The Centre is planning a Rs 1,00,000 crore (Rs 1,000 billion) debt-swap package for the states to be undertaken in equal installments of Rs 25,000 (Rs 250 billion) over the next four years.

Finance ministry officials told Business Standard the Rs 1,00,000 crore (Rs 1,000 billion) high-cost debt essentially comprised central loans carrying interest rates of as high as 13.5-14 per cent a year with an average maturity of 12 years. The interest rate on these loans was likely to reset at 8-9 per cent a year, they said.

While this would come as a reprieve to the states, many of which were in a financial mess, the cost to the Centre in terms of interest income foregone was roughly estimated at Rs 4,000 crore (Rs 40 billion) a year, officials said.

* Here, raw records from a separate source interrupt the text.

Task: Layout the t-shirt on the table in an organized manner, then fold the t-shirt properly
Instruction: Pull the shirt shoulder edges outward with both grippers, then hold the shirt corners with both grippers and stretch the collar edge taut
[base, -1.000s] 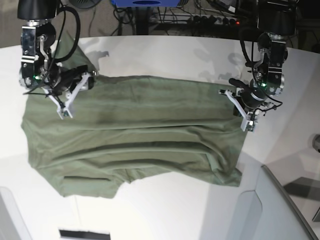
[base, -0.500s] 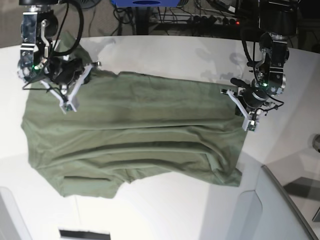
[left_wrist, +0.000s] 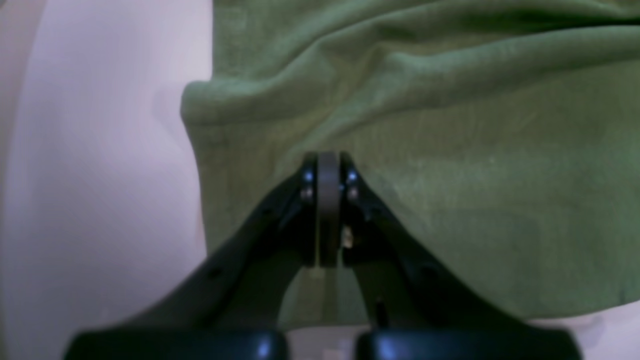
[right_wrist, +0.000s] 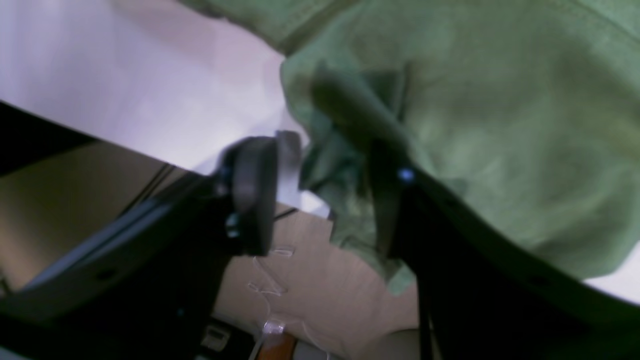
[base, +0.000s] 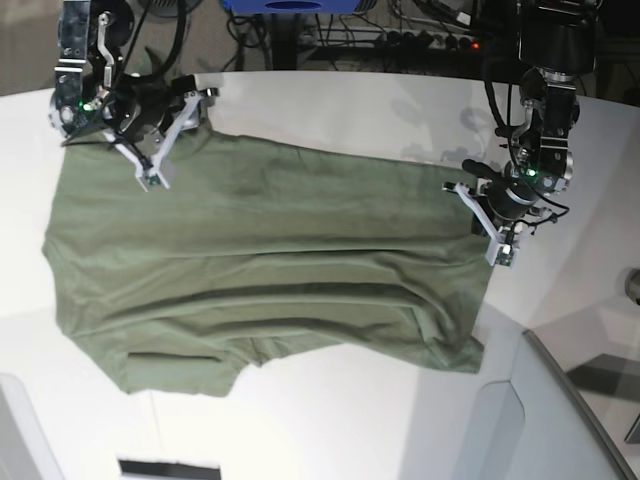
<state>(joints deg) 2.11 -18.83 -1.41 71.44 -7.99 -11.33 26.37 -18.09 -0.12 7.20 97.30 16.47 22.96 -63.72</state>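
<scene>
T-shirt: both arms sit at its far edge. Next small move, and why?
Probably close the right gripper: its fingers stand apart around a bunched corner of the t-shirt, so that corner isn't pinched. The left gripper is shut on the opposite edge. Only with both corners held can the arms spread the wrinkled cloth flat on the table.

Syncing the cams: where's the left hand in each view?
Base: left hand, right side, shut on the t-shirt's edge.
Left wrist: bottom centre, pads pressed together over green cloth.
Right wrist: not in it; that is the right hand, open.
Shared landmark: the t-shirt's edge against the white table.
</scene>
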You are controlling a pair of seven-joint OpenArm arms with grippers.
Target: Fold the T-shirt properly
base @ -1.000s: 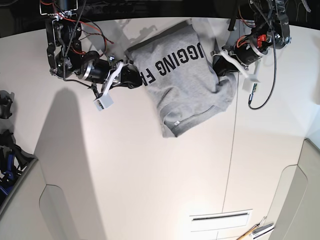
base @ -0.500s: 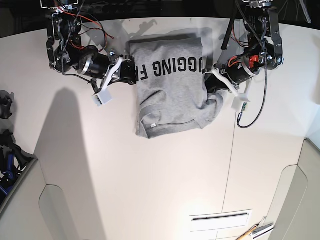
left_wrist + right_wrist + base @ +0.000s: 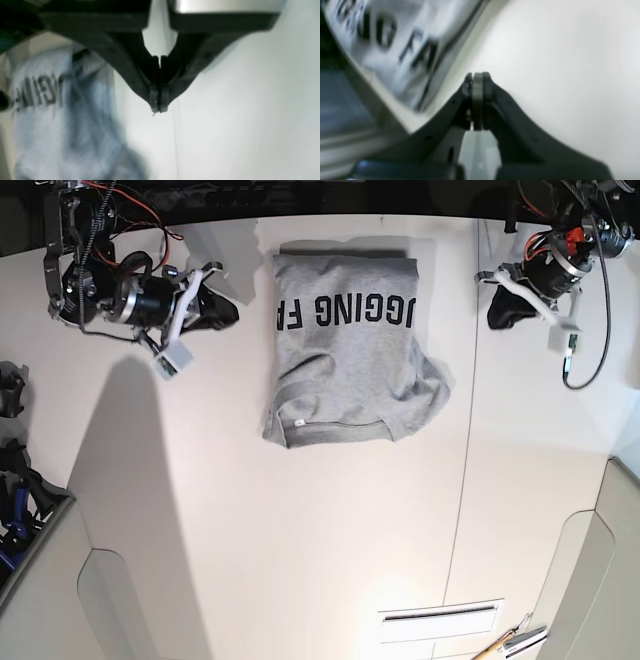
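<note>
Just let go of on both sides: T-shirt (image 3: pixel 345 360) at twelve o'clock of the base view, lying flat on the table (image 3: pixel 300 550) as a compact bundle. Turned from the slant of a second ago to nearly square, lettering (image 3: pixel 355 311) now running roughly nine to three, upside down in that view. Left gripper (image 3: pixel 497 315) now away toward two o'clock of the bundle, tips pressed together on nothing. Right gripper (image 3: pixel 228 318) drawn off toward nine, likewise clenched and empty. Seems to mean straightening over, with the main folds probably in place and only tidying or a last fold left. Looks less than neat, though: bulging toward four o'clock, with a loose corner poking out at seven, near the neck tag (image 3: pixel 300 423). Probably calls for tucking in that bulge, pressing lightly so as not to drag the upper layers askew.
</note>
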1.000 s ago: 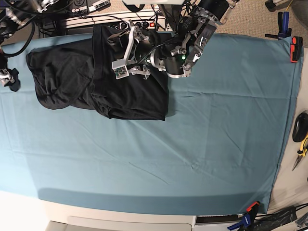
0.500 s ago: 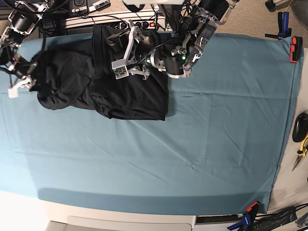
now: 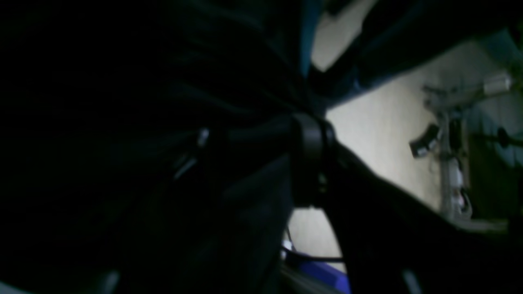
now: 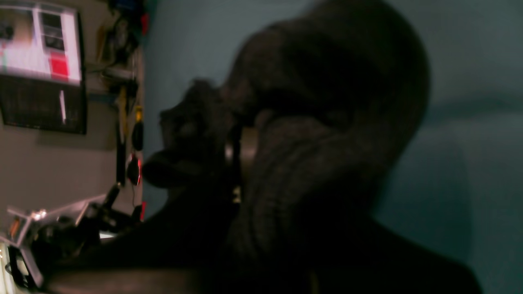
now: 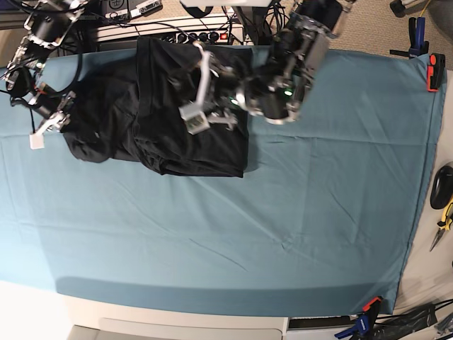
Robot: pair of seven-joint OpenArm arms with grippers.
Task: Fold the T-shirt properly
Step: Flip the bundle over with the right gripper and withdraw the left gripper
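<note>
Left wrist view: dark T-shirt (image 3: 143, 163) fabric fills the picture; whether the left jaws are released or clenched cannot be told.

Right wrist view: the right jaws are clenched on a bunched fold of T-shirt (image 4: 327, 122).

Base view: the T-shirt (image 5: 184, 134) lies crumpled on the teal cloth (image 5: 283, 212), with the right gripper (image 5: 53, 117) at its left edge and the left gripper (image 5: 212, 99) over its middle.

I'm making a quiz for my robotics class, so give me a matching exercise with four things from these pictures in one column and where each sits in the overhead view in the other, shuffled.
Things:
1. T-shirt
2. teal cloth
3. right gripper
4. orange clamp

Places in the base view:
A. far right edge, near the top
B. at the shirt's left end
C. upper left of the cloth
D. spread over most of the table

Pairs: 1-C, 2-D, 3-B, 4-A
</note>
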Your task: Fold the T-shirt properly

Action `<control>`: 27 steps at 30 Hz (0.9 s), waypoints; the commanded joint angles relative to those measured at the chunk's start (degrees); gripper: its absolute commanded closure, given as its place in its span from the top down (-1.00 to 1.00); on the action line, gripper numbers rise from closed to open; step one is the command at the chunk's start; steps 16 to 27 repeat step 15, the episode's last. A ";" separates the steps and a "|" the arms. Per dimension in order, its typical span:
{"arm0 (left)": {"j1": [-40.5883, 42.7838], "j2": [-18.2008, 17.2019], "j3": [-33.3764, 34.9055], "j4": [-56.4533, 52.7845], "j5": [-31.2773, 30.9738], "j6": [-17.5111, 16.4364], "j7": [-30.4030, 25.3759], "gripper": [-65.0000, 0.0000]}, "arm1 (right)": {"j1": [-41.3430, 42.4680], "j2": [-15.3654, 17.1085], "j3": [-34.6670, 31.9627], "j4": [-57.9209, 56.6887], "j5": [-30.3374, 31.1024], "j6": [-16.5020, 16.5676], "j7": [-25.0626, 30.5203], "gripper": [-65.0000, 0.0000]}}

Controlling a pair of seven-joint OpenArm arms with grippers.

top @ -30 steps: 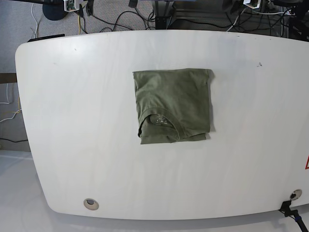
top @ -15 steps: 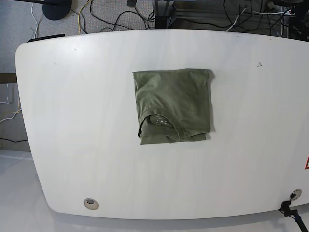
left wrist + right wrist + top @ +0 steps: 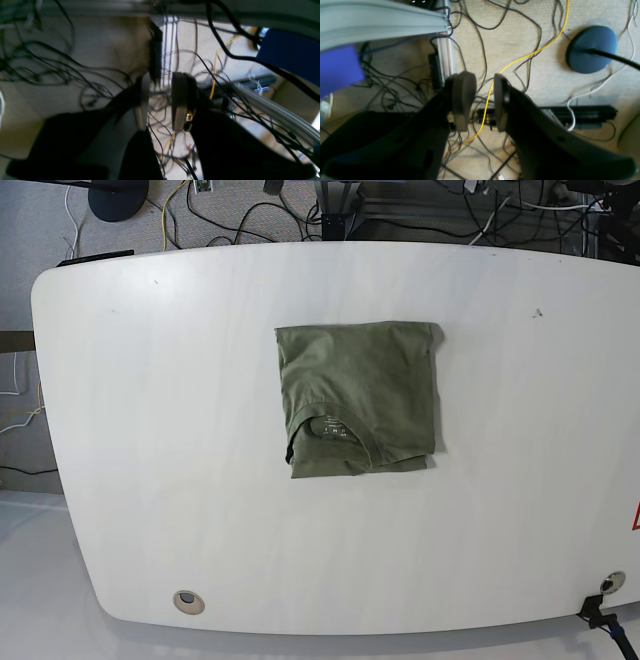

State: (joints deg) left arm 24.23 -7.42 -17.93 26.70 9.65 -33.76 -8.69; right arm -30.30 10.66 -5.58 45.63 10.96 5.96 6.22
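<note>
I see the table [image 3: 150, 480] with the T-shirt [image 3: 360, 395] lying mid-table as a compact folded rectangle, collar toward the near edge, its long axis running near to far. Both my pincers are off beyond the far edge, over floor cables, so the shirt lies well apart from each, neither clearly nearer. The left gripper [image 3: 160, 100] and right gripper [image 3: 483, 100] stand slightly apart, holding nothing.

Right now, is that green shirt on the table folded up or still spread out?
Folded. The T-shirt lies as a compact, roughly square bundle on the table, no sleeves sticking out, collar showing near its lower edge.
</note>
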 commanded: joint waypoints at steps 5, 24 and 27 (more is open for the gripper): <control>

The cost could be arrived at only by discounting the interest foregone every year over the tenure of these loans at an appropriate discount rate, they added. Put simply, it would be at least Rs 48,000 crore (Rs 480 billion) over the next 12 years.

Officials, however, said the package would be subject to the states compulsorily earmarking 20 per cent of their small savings, which have an average cost of 10.5 per cent, for retiring a portion of their earlier high-cost debt.

They pointed out while the Centre released 100 per cent of the small savings proceeds to the states in the first quarter of the current financial year, not even a single state showed any inclination towards pre-payment of central loans.

According to officials, affluent states may even be allowed to undertake additional market borrowings at prevailing low interest rates to repay their earlier debt. They said the quantum of additional market borrowings had not yet been decided.

The Centre and the Reserve Bank of India would ensure such borrowing did not have an adverse impact on the assiduously built soft interest rate regime, they said.

Officials said the tradeoff can be estimated by comparing the interest foregone by the Centre with the repayment made by the states. This would translate into higher capital receipts for the Centre in the next 2-3 years and to that extent help in reducing the fiscal deficit.

In the long run though, the Centre would lose out on the high interest rate which would have been otherwise offered by the states.

Finance Minister Jaswant Singh had last month promised a fiscal package for the states by the end of September. He had constituted a committee including officials from the Reserve Bank of India to hammer out a bailout package for the states.

The committee is of the opinion that the states’ fiscal problems need to be resolved fast. “The states are in a debt trap. And the build-up of debt in the case of most of the states has largely been during the last 4-5 years,” an official said.